> Work required
Among the entries below, please repeat exactly and only the lines from the line containing "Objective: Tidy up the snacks" to the line containing "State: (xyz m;", both lines included.
(Data section Opens)
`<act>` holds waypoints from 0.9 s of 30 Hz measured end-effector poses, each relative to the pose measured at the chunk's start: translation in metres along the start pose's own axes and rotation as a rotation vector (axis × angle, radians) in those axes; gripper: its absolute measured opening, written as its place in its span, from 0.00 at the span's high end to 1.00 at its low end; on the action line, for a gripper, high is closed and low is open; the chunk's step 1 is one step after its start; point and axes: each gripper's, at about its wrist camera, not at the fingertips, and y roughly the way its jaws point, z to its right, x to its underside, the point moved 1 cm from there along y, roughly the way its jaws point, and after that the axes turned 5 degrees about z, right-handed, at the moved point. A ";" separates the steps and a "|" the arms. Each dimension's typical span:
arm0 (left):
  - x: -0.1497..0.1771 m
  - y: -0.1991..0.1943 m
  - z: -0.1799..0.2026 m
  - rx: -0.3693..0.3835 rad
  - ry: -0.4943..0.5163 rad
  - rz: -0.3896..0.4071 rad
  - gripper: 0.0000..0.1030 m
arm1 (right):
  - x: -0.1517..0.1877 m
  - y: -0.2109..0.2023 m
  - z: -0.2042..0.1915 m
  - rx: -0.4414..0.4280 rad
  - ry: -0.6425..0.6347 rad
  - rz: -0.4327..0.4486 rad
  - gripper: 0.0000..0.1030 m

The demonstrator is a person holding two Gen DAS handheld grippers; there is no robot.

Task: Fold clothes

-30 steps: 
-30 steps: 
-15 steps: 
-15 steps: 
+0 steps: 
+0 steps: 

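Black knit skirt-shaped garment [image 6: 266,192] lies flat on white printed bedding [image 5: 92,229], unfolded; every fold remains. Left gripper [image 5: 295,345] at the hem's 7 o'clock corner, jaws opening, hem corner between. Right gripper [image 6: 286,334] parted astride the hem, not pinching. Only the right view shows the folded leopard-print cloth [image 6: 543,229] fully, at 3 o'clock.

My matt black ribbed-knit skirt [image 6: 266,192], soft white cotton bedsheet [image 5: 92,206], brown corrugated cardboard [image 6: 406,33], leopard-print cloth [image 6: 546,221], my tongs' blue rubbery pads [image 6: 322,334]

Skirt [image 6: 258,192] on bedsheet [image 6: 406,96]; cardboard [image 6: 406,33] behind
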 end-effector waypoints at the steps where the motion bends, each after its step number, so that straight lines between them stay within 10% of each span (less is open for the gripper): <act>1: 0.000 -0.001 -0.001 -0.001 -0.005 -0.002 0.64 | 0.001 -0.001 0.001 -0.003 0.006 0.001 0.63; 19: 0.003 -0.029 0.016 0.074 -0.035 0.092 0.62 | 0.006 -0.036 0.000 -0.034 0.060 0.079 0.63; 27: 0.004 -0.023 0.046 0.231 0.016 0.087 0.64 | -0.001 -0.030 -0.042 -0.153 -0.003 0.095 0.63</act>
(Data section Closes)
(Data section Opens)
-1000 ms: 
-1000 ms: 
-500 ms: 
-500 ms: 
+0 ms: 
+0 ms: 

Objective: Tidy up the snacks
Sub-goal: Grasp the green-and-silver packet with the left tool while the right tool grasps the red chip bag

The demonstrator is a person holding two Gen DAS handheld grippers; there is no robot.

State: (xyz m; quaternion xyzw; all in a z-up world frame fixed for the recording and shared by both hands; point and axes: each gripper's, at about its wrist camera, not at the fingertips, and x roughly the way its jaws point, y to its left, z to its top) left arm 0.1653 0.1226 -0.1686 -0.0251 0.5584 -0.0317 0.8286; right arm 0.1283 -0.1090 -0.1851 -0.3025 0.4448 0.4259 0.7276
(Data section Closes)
> Completed task
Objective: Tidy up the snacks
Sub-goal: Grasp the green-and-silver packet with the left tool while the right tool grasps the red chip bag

The demonstrator is a person holding two Gen DAS handheld grippers; there is no robot.

State: (xyz m; quaternion xyzw; all in a z-up world frame fixed for the recording and shared by both hands; point and axes: each gripper's, at about its wrist camera, not at the fingertips, and x roughly the way its jaws point, y to its left, z to its top) left arm 0.1653 0.1226 -0.1686 -0.0251 0.5584 -0.0317 0.8286; right arm 0.1283 -0.1090 -0.1851 -0.3025 0.4448 0.4259 0.7276

No further response is needed.